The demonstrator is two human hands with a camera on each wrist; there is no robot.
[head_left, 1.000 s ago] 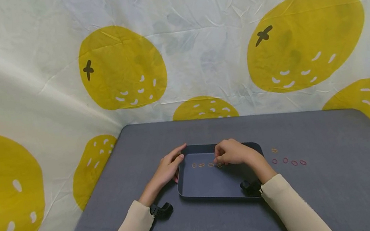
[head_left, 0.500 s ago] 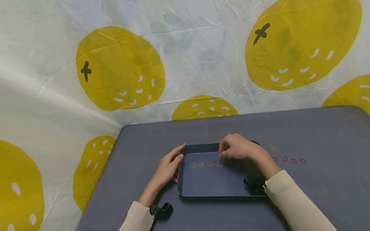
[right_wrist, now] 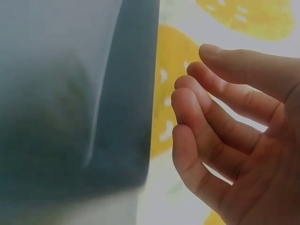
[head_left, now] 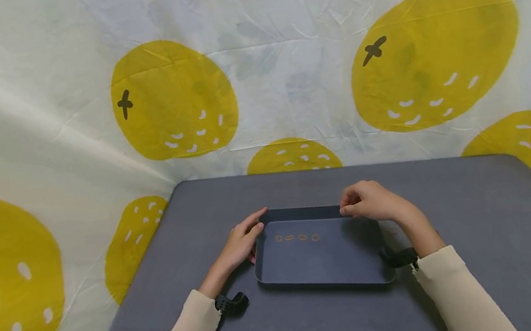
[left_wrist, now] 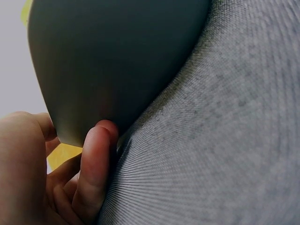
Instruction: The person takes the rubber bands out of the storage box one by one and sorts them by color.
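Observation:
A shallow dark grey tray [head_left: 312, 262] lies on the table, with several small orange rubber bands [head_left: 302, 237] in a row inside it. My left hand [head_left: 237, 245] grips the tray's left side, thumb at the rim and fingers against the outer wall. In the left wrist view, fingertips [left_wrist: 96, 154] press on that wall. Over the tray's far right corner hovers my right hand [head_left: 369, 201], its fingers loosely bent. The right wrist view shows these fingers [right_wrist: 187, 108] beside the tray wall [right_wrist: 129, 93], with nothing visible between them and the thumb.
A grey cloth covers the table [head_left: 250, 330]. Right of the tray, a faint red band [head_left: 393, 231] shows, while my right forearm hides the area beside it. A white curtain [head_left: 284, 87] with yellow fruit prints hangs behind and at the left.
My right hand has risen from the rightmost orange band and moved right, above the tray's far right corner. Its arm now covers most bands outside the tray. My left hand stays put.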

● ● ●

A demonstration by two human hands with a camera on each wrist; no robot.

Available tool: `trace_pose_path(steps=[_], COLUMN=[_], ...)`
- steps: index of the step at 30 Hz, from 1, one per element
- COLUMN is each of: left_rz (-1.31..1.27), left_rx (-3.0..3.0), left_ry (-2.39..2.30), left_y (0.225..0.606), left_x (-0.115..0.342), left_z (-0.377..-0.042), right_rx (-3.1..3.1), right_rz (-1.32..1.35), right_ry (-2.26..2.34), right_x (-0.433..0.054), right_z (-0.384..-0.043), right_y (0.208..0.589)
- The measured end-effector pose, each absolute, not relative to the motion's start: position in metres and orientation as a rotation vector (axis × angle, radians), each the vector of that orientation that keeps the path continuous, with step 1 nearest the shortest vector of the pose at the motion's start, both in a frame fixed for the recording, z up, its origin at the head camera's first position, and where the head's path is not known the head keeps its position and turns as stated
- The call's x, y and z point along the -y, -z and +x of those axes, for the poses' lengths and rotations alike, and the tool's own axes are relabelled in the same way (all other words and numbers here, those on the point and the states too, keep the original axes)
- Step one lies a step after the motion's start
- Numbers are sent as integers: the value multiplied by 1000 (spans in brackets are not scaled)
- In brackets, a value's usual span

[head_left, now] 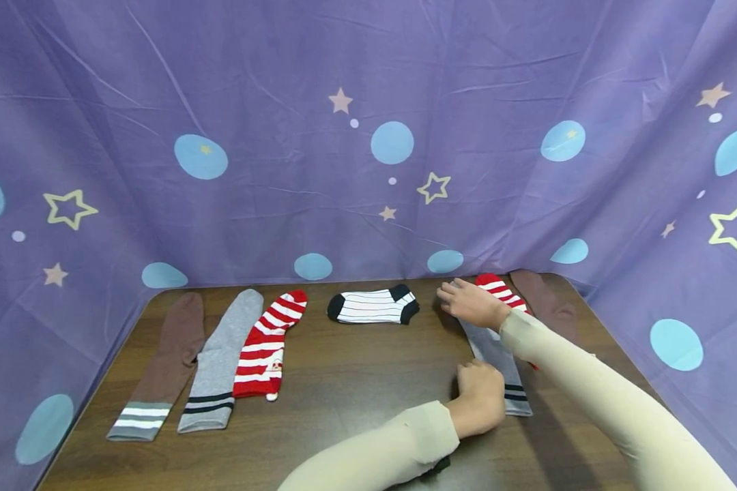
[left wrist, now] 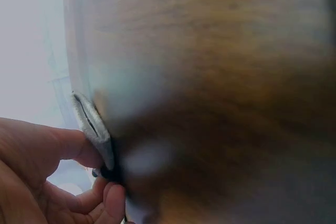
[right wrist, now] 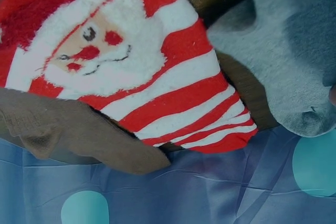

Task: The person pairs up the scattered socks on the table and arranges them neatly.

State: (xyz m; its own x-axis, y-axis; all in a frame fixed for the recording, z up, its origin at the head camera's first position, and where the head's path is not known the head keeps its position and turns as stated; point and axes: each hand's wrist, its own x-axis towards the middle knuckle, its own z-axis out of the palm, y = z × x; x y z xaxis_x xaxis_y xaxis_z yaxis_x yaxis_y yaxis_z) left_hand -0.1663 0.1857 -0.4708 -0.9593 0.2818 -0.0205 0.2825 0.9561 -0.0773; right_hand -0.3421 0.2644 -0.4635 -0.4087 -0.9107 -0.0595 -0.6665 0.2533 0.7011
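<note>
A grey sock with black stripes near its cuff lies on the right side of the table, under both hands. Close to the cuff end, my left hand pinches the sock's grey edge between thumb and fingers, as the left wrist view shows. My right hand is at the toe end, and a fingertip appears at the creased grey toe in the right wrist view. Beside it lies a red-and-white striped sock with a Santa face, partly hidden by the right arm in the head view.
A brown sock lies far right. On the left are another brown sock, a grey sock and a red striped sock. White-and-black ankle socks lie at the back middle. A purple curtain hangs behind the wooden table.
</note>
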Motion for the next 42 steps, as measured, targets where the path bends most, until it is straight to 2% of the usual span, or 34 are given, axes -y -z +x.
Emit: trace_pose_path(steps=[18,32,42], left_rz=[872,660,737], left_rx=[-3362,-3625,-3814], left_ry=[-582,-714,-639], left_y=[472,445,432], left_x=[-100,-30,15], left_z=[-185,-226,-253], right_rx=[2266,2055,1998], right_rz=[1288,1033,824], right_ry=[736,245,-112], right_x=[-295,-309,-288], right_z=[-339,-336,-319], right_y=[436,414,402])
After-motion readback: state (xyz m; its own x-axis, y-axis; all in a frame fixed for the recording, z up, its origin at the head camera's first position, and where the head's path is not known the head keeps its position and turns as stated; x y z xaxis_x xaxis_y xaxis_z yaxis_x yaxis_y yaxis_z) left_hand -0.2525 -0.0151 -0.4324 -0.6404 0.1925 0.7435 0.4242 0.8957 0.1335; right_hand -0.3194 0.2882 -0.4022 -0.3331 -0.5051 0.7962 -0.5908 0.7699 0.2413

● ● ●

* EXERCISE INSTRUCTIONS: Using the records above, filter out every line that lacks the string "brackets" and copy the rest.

* TASK OUTPUT:
- Numbers are sent as integers: the value multiplied by 1000 (spans in brackets are not scaled)
- In brackets, a value's usual span

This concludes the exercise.